Après avoir ressenti la montée en température, et donc en pression, de son pneu avant au GP d'Espagne, Aleix Espargaró se dit favorable à un règlement plus clair mais ignore comment poser un cadre adapté puisque les pressions de pneus évoluent selon les circonstances de course.

"Je pense qu'il serait juste de déterminer une limite mais il faudrait que tout le monde soit à armes égales", a expliqué le pilote Aprilia. "C'est très difficile, sincèrement, pour les équipes, mais aussi pour Michelin, car comme Pecco et Fabio l'ont dit, que peut-on faire ? Par quoi commence-t-on ? Comment savoir si on aura le champ libre ou si on suivra trois motos ? C'est assez difficile."

Johann Zarco, Pramac Racing

Johann Zarco balaie quant à lui la question de la sécurité et espère qu'une certaine marge sera laissée aux équipes : "S'ils mettent une limite, il faudra ouvrir un peu plus l'amplitude [de la recommandation]", a précisé le Provençal. "Ils donnent une amplitude sous forme de conseil mais peut-être qu'ils pensent à la sécurité. Je pense qu'on a de la marge vis à vis de la sécurité, on est très loin des problèmes, on n'atteint pas le niveau trop bas. Je ne pense pas que ça provoquera des problèmes de sécurité à l'avenir."

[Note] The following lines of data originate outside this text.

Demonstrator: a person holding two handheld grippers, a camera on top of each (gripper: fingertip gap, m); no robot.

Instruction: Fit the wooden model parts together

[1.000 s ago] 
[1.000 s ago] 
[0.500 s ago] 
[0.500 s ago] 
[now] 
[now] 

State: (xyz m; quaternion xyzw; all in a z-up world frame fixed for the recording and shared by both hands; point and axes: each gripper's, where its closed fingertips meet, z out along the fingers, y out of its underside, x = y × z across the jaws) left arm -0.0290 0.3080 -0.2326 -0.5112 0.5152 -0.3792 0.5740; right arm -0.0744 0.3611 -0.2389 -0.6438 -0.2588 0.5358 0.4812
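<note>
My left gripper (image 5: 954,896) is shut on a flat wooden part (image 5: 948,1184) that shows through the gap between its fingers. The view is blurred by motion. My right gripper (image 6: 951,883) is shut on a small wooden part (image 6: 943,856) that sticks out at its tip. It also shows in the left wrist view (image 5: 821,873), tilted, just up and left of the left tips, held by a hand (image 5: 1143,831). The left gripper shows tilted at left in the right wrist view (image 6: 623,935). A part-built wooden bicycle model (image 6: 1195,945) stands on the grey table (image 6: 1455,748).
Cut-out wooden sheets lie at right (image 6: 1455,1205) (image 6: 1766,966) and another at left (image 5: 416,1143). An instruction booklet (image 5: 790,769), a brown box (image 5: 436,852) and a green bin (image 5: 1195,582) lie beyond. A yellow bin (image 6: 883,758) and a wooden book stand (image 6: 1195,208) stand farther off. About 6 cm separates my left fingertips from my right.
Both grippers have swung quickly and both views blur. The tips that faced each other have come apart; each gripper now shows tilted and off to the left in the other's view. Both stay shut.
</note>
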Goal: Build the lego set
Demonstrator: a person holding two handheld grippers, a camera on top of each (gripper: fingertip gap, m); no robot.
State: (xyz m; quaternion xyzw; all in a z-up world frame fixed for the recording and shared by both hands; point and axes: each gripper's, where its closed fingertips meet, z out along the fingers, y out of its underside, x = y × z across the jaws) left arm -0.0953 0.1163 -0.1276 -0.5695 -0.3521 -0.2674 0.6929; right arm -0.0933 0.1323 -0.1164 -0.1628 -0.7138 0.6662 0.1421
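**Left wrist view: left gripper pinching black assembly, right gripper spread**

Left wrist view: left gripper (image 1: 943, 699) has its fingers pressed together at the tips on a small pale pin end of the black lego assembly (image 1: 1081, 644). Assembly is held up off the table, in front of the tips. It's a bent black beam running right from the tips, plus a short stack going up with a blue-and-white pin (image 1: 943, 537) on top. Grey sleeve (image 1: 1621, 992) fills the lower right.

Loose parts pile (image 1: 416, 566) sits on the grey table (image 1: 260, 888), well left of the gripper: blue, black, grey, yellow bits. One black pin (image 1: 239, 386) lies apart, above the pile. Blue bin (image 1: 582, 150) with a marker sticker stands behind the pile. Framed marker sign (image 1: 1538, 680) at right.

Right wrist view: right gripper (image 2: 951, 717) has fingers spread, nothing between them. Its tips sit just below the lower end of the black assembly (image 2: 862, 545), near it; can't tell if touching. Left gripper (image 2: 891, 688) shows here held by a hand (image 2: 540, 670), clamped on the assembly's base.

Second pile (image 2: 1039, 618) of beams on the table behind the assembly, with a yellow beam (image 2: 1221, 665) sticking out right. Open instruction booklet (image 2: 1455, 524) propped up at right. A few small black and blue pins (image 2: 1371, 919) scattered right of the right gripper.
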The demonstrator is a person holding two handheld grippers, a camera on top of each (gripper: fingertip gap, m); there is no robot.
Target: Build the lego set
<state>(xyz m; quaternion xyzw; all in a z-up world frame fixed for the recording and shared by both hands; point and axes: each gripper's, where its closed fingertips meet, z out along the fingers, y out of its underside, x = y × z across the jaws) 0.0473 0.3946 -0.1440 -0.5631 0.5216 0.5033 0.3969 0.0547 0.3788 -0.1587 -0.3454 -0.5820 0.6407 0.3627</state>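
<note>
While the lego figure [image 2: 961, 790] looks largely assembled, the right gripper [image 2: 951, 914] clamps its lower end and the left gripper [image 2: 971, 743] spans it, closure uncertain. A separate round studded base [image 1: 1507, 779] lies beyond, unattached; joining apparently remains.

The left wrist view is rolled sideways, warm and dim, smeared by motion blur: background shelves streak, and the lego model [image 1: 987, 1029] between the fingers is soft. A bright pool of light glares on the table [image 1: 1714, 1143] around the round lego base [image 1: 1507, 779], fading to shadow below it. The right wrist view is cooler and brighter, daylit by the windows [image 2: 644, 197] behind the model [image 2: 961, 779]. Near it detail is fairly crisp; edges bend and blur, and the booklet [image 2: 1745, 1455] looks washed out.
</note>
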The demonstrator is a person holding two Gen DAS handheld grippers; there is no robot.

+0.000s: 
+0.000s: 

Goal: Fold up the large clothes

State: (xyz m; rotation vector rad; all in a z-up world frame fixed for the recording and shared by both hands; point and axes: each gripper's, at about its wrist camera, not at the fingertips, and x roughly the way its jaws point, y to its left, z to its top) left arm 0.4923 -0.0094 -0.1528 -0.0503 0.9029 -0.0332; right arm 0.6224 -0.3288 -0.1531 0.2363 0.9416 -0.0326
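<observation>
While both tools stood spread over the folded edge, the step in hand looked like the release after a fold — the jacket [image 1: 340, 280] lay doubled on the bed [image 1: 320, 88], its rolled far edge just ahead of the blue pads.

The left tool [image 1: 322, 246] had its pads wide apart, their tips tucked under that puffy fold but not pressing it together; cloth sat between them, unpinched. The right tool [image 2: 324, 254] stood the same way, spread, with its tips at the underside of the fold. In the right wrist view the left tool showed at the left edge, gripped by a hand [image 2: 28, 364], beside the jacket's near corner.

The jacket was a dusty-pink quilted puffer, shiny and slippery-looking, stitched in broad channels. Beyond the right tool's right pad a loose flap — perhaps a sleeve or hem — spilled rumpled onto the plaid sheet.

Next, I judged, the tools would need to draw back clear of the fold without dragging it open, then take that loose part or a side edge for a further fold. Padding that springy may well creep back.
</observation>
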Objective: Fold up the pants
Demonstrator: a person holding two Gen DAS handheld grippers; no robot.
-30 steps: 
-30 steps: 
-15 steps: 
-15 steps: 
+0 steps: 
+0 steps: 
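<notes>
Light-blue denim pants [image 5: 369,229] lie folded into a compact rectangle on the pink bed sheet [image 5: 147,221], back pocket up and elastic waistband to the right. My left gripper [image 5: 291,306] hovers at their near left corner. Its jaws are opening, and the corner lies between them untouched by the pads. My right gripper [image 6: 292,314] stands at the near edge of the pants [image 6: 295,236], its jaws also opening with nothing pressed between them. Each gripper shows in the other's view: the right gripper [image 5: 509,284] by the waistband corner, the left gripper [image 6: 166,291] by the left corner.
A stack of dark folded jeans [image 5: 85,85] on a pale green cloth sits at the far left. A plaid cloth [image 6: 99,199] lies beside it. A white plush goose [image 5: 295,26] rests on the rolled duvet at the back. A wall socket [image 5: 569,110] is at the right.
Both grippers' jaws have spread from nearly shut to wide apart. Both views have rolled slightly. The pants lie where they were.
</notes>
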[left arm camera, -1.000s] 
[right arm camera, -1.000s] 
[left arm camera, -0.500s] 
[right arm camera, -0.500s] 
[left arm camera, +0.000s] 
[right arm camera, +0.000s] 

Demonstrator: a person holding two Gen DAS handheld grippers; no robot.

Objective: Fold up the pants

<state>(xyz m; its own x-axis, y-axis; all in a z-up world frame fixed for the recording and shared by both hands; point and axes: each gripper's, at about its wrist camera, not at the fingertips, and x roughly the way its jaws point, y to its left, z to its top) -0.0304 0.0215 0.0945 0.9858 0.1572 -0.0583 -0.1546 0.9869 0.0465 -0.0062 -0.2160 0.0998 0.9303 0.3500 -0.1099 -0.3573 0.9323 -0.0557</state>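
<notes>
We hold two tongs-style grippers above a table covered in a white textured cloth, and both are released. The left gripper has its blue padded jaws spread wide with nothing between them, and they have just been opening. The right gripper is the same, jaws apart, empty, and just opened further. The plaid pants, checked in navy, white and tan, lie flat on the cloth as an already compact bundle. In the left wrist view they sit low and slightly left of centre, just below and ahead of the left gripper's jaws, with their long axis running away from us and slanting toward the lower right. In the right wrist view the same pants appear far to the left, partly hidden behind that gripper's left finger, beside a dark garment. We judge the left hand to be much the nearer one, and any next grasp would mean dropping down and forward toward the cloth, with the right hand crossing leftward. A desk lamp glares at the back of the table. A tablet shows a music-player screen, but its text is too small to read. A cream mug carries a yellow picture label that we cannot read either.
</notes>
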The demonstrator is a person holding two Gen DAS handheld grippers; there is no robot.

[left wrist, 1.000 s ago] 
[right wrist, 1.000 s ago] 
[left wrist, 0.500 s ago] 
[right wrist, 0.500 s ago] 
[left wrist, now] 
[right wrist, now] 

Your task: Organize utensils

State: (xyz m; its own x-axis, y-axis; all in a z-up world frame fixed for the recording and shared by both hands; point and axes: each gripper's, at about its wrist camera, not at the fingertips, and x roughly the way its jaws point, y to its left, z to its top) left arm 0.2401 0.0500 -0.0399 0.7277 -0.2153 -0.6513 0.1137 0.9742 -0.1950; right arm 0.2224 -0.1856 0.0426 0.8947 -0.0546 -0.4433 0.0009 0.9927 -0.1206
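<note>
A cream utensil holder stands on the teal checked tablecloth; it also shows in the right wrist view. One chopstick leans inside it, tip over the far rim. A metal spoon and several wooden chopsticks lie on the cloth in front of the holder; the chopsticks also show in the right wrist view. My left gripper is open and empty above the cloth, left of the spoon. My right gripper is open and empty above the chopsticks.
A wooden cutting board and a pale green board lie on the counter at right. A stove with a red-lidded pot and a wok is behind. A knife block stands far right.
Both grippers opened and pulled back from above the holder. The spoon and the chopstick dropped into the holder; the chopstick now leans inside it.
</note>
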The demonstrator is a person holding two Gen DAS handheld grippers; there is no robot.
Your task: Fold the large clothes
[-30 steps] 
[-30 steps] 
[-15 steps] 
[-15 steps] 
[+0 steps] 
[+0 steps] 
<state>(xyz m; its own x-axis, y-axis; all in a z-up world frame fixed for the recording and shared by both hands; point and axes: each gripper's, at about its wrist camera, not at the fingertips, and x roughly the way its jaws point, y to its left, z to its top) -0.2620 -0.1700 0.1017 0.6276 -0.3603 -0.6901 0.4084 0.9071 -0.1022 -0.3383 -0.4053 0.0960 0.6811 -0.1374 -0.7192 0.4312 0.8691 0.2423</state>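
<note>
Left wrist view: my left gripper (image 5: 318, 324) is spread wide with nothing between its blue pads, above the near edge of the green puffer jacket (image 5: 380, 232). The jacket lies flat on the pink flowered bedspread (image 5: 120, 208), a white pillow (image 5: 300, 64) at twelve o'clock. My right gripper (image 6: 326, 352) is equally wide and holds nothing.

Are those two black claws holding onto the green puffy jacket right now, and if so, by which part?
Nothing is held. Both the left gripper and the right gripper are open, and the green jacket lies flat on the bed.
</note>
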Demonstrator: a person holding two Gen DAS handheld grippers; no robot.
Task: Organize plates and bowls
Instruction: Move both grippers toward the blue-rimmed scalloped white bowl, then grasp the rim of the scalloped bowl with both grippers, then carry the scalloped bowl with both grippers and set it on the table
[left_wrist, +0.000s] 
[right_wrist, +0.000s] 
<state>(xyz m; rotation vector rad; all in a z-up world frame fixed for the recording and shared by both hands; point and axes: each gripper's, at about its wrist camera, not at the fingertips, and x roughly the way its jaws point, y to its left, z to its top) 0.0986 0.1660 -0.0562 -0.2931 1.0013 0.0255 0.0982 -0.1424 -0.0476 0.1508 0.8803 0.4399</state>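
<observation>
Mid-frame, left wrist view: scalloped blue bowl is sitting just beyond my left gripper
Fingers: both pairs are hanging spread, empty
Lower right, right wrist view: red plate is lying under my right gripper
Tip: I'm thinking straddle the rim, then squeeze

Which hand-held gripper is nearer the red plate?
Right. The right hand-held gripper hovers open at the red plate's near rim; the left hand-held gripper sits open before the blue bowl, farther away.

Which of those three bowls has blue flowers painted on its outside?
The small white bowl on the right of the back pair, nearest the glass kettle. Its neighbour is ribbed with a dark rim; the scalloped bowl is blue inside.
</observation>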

Dovizioso favorable à un cadre plus strict

Le consensus n'est pas total chez les pilotes et l'un des rares avis dissonants est venu d'Andrea Dovizioso. Le vétéran du plateau s'est étonné que les pressions soient officiellement encadrées mais qu'aucune sanction ne soit appliquée, et appelle donc à une clarification pour les saisons futures.

"Il y a une règle mais il n'y a pas de pénalités, donc vous pouvez presque faire ce que vous voulez actuellement. Je ne pense pas que le fait que ça soit faisable soit juste et je pense qu'il faut une règle. Je sais qu'ils travaillent pour gérer ça. Selon moi, il y avait une chance d'avoir une règle dès cette année mais quelque chose s'est passé, je ne sais pas quoi, et ça ne s'est pas fait. Quand on a commencé la première course et que la règle a dit qu'il n'y avait pas de pénalité, c'était fini, il n'y avait pas de raison d'en parler."

Dovizioso estime qu'un règlement strict serait bénéfique à chacun et permettrait d'effacer tous les doutes : "Ce n'est pas que c'est meilleur pour moi ou pour certains constructeurs, mais c'est meilleur pour le championnat. Je pense que c'est quelque chose qui peut affecter la course, c'est pour ça qu'on a besoin d'une règle. On essaye d'être justes et de gérer la situation et ça doit être clair et la même chose pour tout le monde. Déjà cette année ça aurait été bien de l'avoir mais ils ont dit qu'ils ne pouvaient pas."